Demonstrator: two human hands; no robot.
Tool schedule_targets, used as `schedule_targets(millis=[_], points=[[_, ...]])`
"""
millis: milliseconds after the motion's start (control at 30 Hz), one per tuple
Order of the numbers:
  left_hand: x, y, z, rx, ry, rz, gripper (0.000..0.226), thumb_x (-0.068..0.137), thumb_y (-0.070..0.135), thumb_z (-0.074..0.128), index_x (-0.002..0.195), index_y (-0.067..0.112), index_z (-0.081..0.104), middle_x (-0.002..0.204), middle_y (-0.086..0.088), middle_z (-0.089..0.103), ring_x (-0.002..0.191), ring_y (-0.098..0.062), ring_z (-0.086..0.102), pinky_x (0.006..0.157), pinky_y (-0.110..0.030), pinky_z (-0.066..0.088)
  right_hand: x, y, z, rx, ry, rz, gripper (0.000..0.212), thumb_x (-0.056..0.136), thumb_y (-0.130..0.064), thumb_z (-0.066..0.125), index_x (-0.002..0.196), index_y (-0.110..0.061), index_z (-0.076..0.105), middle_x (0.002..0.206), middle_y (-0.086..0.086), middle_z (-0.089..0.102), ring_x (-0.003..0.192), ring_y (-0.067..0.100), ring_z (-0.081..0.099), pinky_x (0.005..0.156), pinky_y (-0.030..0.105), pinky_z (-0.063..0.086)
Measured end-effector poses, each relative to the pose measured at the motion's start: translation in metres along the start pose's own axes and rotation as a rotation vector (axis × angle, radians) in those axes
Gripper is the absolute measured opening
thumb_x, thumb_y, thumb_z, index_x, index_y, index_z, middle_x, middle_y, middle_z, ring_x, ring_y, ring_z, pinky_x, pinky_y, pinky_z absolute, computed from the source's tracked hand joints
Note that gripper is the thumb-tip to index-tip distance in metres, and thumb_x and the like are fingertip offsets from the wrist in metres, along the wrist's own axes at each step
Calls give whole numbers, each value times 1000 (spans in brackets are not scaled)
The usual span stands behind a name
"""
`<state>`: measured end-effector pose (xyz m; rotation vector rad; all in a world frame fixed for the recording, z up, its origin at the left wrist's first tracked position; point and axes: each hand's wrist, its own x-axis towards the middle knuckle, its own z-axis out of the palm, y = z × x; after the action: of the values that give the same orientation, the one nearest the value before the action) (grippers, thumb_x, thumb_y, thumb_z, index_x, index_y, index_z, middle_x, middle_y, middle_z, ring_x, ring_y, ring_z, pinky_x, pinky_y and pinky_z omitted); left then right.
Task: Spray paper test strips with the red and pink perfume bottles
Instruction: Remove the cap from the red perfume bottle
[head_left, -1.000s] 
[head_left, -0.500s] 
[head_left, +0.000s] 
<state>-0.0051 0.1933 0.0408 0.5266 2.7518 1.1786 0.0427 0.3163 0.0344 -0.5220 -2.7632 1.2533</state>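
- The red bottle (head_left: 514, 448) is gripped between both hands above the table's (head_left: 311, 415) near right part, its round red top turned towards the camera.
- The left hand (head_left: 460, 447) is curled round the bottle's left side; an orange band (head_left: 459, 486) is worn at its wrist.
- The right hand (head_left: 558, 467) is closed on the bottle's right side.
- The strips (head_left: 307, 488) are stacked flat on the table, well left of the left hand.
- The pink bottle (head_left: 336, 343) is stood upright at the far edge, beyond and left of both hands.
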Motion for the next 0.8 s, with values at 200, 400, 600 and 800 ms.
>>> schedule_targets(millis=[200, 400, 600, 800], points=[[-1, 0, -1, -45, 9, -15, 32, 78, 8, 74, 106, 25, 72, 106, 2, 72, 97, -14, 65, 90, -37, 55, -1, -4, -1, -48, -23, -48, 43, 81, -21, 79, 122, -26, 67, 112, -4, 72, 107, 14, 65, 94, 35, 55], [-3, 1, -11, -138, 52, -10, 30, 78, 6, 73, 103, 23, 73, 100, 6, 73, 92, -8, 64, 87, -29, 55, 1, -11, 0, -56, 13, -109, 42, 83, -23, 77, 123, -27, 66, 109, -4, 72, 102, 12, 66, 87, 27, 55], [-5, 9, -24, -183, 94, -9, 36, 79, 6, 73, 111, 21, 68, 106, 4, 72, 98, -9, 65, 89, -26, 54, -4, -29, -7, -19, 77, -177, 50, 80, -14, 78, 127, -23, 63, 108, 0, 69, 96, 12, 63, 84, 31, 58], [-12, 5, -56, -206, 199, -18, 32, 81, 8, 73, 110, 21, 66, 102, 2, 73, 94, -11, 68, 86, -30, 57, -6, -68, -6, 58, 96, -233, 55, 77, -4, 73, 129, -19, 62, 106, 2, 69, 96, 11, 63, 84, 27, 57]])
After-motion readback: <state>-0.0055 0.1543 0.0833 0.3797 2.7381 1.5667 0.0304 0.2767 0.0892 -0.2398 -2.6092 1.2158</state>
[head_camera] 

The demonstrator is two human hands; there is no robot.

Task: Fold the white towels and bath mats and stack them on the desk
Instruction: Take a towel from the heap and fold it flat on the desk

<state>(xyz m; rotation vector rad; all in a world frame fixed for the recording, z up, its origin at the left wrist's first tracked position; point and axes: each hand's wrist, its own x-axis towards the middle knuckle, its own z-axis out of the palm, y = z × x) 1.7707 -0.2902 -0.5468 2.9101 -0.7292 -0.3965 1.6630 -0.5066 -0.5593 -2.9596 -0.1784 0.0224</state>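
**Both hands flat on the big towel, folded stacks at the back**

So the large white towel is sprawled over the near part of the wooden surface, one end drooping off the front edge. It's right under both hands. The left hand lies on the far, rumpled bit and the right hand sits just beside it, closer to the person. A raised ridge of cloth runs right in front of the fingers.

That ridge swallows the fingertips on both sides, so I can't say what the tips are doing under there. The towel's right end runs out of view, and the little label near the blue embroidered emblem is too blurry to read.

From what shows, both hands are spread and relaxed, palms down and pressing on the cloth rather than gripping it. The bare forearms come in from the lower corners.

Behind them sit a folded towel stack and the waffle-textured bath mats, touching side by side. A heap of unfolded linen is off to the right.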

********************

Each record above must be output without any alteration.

### ANSWER TO THIS PROBLEM
Demonstrator: two human hands; no robot.
Tool schedule_targets, used as `schedule_targets(millis=[_], points=[[_, ...]])`
"""
millis: milliseconds after the motion's start (control at 30 Hz), one per tuple
Order of the numbers:
  left_hand: x, y, z, rx, ry, rz, gripper (0.000..0.226), thumb_x (-0.068..0.137), thumb_y (-0.070..0.135), thumb_z (-0.074..0.128), index_x (-0.002..0.195), index_y (-0.067..0.112), index_z (-0.081..0.104), middle_x (-0.002..0.204), middle_y (-0.086..0.088), middle_z (-0.089..0.103), ring_x (-0.002..0.191), ring_y (-0.098..0.062), ring_z (-0.086..0.102), pinky_x (0.006..0.157), pinky_y (-0.110..0.030), pinky_z (-0.066..0.088)
  right_hand: x, y, z, rx, ry, rz, gripper (0.000..0.212), thumb_x (-0.056..0.136), thumb_y (-0.130..0.064), thumb_z (-0.066..0.125), index_x (-0.002..0.196), index_y (-0.110..0.061), index_z (-0.076..0.105), middle_x (0.002..0.206), middle_y (-0.086..0.086), middle_z (-0.089..0.102), ring_x (-0.003..0.192), ring_y (-0.067..0.100), ring_z (-0.081..0.099), pinky_x (0.005..0.156), pinky_y (-0.030..0.105), pinky_z (-0.063..0.086)
Measured end-effector poses, each relative to the pose measured at the motion's start: translation in metres along the start pose's own axes and rotation as a rotation vector (axis × angle, radians) in those axes
Gripper is the absolute measured opening
thumb_x, thumb_y, thumb_z, index_x, index_y, index_z, middle_x, middle_y, middle_z, ring_x, ring_y, ring_z, pinky_x, pinky_y, pinky_z absolute, computed from the source's tracked hand joints
Note that gripper is the thumb-tip to index-tip distance in metres, and thumb_x and the like are fingertip offsets from the wrist in metres, along the wrist's own axes at each step
Calls give whole numbers, each value times 1000 (spans in brackets are not scaled)
The usual span stands behind a name
"""
`<state>`: measured end-effector pose (xyz m; rotation vector rad; all in a world frame fixed for the recording, z up, its origin at the left wrist's first tracked position; point and axes: each hand's wrist, its own x-axis towards the middle knuckle, its own z-axis out of the palm, y = z × x; after the action: of the values that give the same orientation, the one nearest the value before the action) (grippers, thumb_x, thumb_y, thumb_z, index_x, index_y, index_z, middle_x, middle_y, middle_z, ring_x, ring_y, ring_z, pinky_x, pinky_y and pinky_z omitted); left then right.
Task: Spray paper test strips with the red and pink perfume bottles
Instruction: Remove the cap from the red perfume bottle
[head_left, -1.000s] 
[head_left, -0.500s] 
[head_left, +0.000s] 
<state>-0.0051 0.1933 0.0408 0.5266 2.7518 1.1786 0.0427 0.3163 0.0344 -0.5220 -2.7632 1.2533</state>
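- The red bottle (head_left: 514, 448) is gripped between both hands above the table's (head_left: 311, 415) near right part, its round red top turned towards the camera.
- The left hand (head_left: 460, 447) is curled round the bottle's left side; an orange band (head_left: 459, 486) is worn at its wrist.
- The right hand (head_left: 558, 467) is closed on the bottle's right side.
- The strips (head_left: 307, 488) are stacked flat on the table, well left of the left hand.
- The pink bottle (head_left: 336, 343) is stood upright at the far edge, beyond and left of both hands.
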Motion for the next 0.8 s, with values at 200, 400, 600 and 800 ms.
>>> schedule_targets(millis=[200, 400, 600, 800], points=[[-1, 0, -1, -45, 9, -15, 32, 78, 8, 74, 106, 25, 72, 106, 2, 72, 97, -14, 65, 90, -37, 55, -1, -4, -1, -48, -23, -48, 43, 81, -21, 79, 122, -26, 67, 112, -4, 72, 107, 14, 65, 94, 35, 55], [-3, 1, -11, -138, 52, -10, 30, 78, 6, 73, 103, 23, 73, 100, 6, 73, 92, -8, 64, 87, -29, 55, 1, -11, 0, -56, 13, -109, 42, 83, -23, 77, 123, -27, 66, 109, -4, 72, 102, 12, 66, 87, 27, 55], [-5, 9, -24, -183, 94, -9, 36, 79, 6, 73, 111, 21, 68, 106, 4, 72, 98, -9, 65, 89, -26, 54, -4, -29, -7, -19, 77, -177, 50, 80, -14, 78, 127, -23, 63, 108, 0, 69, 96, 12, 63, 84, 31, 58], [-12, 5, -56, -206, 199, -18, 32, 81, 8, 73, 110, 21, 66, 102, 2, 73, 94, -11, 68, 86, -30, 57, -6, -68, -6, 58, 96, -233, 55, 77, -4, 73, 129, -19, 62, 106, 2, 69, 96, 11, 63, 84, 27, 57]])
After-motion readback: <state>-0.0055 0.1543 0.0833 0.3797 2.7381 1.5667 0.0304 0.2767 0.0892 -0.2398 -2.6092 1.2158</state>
[head_camera] 

The demonstrator is two human hands; there is no robot.

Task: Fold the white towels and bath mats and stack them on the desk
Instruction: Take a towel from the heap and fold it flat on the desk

<state>(xyz m; rotation vector rad; all in a world frame fixed for the recording, z up, its origin at the left wrist's first tracked position; point and axes: each hand's wrist, its own x-axis towards the middle knuckle, its own z-axis out of the palm, y = z × x) 1.7707 -0.2902 -0.5468 2.9101 -0.7292 -0.3965 1.6630 -0.5066 -0.5593 -2.9596 -0.1784 0.0224</state>
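**Both hands flat on the big towel, folded stacks at the back**

So the large white towel is sprawled over the near part of the wooden surface, one end drooping off the front edge. It's right under both hands. The left hand lies on the far, rumpled bit and the right hand sits just beside it, closer to the person. A raised ridge of cloth runs right in front of the fingers.

That ridge swallows the fingertips on both sides, so I can't say what the tips are doing under there. The towel's right end runs out of view, and the little label near the blue embroidered emblem is too blurry to read.

From what shows, both hands are spread and relaxed, palms down and pressing on the cloth rather than gripping it. The bare forearms come in from the lower corners.

Behind them sit a folded towel stack and the waffle-textured bath mats, touching side by side. A heap of unfolded linen is off to the right.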

No more work is left in this exercise.